Please let me know if I’m wrong and if you believe that imposing such requirements as evaluation criteria for professional employees is other than I’ve considered it to be. Have you ever heard of other professionals whose job performance was based in part on such "critical" evaluation criteria?

P.S.: I decided to politely retire without saying out loud, "Take this job and …"
Name and state withheld

Dear Engineer,
Being of your generation, your e-mail weighed heavily on me. Sadly, it is not a question of right or wrong, it’s a simple testament to the times we live in—the constantly changing world of "what’s happening now." A world where what was and what used to be is of diminishing import to what matters next. Ask countless displaced manufacturing workers how they feel. Ask the thousands of middle-aged managers cut loose from life-long careers in corporate America what they think. Do I like it? No more than you.

While you and I, my friend, may be too far along to change much, the most honest advice I can give to people earlier in their careers (which I’ve given to my own kids ad nauseam) is to depend exclusively on yourself. It is foolish to trust your future to anything or anyone other than "Me, Inc." You, and you alone, are responsible for your destiny. Want to stay safe and secure? Then invest heavily with your own personal time, money, and energy in a process of continuous re-invention to remain relevant (and therefore in high demand) in this rapidly changing world. The re-invention I urge transcends the classic boundaries of professional development to include social skills, the arts, technology, your physical health, philosophy, and politics. In other words, stay edgy, stay young. To do otherwise makes one too vulnerable, and more likely to be shunt aside when the next new wave hits shore.

As old-timers, you and I may howl at the moon all we like, but if the current regime determines returning e-mails hourly is the be all and end all for determining value, either you return e-mails on the hour as well or better than anyone else, or take advantage of your investment in "Me, Inc.," and move on to the next opportunity. If you’ve done the work and have the proper skill sets, there will always be another next opportunity. Fortunately, the basic economic laws of supply and demand are alive and well.
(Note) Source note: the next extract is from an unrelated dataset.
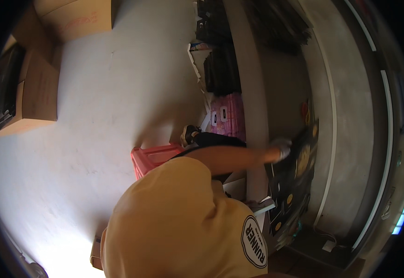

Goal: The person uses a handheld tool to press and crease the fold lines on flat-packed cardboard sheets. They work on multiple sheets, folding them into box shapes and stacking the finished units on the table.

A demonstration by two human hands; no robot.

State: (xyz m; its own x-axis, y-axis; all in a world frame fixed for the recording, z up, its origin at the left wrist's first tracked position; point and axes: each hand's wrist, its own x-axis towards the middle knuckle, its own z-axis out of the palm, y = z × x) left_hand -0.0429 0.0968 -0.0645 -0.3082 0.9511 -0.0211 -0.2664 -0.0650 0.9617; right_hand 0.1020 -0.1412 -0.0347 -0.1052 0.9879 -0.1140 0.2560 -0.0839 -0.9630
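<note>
My left hand (280, 150), with what looks like a pale glove on it, reaches over a long work surface (256, 116). It is at the edge of a pile of flat black printed pieces (287, 178) with gold round emblems. Motion smears its fingers, so whether they grip a piece does not show. My bare left forearm comes out of a tan short sleeve. My right hand is out of sight.
A pink-red plastic stool (153, 157) stands beside me on the pale floor. Under the surface are black stacks (223, 69) and pink packs (227, 116). More dark pieces (278, 23) lie farther along it. Open cardboard boxes (40, 88) stand at the far left.
</note>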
Probably the last thing you wish to do after 30 years in the same position is begin anew, but with the current shortage of civil engineering talent, I would imagine you would have very little difficulty in finding a full- or part-time position in the private sector should you someday decide retirement is not to your liking. Best wishes and good luck.

Free Fall
Dear Dave,
The Michigan economy has caught up with our firm, and our workload has bottomed out. We are civil engineers and surveyors working predominately on residential site projects. In 25 years, we have never had to market ourselves because we have enjoyed long-lasting relationships with a loyal group of builders and developers. Now it seems that price is everything for what little work still exists. What do we do now?
K.L., Mich.

Dear K.L.,
There is no quick fix. You’ve arrived at your current state not just because of the frail Michigan economy, but more insidiously and long term, because it is the fundamental way many businesses are heading—where price increasingly trumps long-term relationships. With a diminished amount of work available, your choices are limited to extending new lines of services to existing clients, finding new clients by taking market share away from others, or moving to a new geographic market. The key to any of these choices is effectively marketing to generate a greater quantity of higher-quality opportunities to make sales.

Especially in a consulting firm, effective marketing is not the job of specific individuals over defined periods of time, but rather the application of the key principles of marketing by everyone at your firm at all times. To thrive, you need to ingrain a marketing culture at your firm. This involves awareness, then training, then the consistent application of marketing practices until they feel completely natural and are second nature to all. It will take time, but in the long run you will be better for the effort.